Потом показали интервью с Тедом Банди, взятое в ночь перед казнью. Тюрьма лишила его улыбку наглости и заострила черты его лица. Глаза, казалось, стали как-то глубже посажены, нос немного удлинился и выпрямился, морщины на лбу, казалось, застыли навсегда.
Изображение мелькнуло, и диктор рассказал о последнем разговоре Теда Банди с матерью. Голос Луизы Банди дрожал от волнения, когда она говорила Теду Банди последние — самые последние — слова: «Ты был и всегда будешь моим драгоценным сыном!»
Я выключила телевизор и смотрела, как ползет и кружится туман в свете уличных фонарей за моим окном. Я почувствовала головокружение и легкую боль в животе. Телевизионные картинки мелькали у меня в голове, смешиваясь с прежними образами Банди, отпечатавшимися в памяти в ходе судебного разбирательства, разговоров с О’Коннеллом. Я видела, как Банди улыбается прокурору и как он сидит за столом защиты и смотрит на меня неподвижными глазами, пока я рассказываю о возможных искажениях памяти.

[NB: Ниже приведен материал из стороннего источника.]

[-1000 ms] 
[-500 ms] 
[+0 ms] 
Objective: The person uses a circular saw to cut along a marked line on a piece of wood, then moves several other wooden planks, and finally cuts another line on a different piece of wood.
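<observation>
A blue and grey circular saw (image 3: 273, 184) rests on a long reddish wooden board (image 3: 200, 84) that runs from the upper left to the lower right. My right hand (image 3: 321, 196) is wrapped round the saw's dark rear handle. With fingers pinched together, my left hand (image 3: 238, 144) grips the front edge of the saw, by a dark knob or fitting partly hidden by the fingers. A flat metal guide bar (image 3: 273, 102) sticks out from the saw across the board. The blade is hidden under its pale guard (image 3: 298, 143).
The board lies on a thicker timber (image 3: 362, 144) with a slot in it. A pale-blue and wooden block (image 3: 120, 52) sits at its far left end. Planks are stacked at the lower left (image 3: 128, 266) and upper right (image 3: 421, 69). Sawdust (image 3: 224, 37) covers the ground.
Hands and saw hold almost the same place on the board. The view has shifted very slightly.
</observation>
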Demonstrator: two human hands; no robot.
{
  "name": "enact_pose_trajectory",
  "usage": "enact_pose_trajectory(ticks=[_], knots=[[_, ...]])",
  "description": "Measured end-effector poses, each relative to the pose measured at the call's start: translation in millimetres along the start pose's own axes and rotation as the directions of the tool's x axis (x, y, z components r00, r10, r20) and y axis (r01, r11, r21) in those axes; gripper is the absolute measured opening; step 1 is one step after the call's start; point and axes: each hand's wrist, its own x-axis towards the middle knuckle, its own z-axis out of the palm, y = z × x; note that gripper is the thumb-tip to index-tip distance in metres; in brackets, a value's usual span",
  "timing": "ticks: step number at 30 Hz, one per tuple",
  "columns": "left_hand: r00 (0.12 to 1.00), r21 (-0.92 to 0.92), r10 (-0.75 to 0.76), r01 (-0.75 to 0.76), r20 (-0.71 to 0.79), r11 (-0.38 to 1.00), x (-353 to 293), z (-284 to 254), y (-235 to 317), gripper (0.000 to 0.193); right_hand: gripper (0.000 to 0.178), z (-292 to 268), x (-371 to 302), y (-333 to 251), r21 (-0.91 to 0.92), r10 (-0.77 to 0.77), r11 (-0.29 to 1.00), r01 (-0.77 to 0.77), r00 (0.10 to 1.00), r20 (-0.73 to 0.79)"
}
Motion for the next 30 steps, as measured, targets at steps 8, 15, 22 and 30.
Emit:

В последние годы жизни Тед Банди признался в «двух или трех десятках убийств». Некоторые следователи считают, что он, возможно, убил пятьдесят, а может быть, и сто женщин. При этом сам Банди не понимал, почему его тянет насиловать и убивать с такой злобой и невообразимой жестокостью, хотя он как-то упомянул об охотниках, которые выслеживают и убивают оленей, нисколько не терзаясь угрызениями совести. Почему мы становимся такими моралистами, спрашивал он, когда речь идет о человеческой жизни? Почему человеческая жизнь стоит больше, чем жизнь оленя?
Вопрос, конечно, интересный… Просто общество выбрало самое строгое наказание — лишение жизни в обмен на лишение жизни, и теперь зрители пребывали в праздничном настроении. Один из аргументов противников смертной казни состоит в том, что она делает общество менее чувствительным и снижает ценность человеческой жизни. Но меня беспокоят не философские проблемы, а конкретика, в частности: допущенную здесь ошибку уже невозможно исправить. В случае казни невиновного человека мы не в силах развернуть ситуацию и вернуть его к жизни.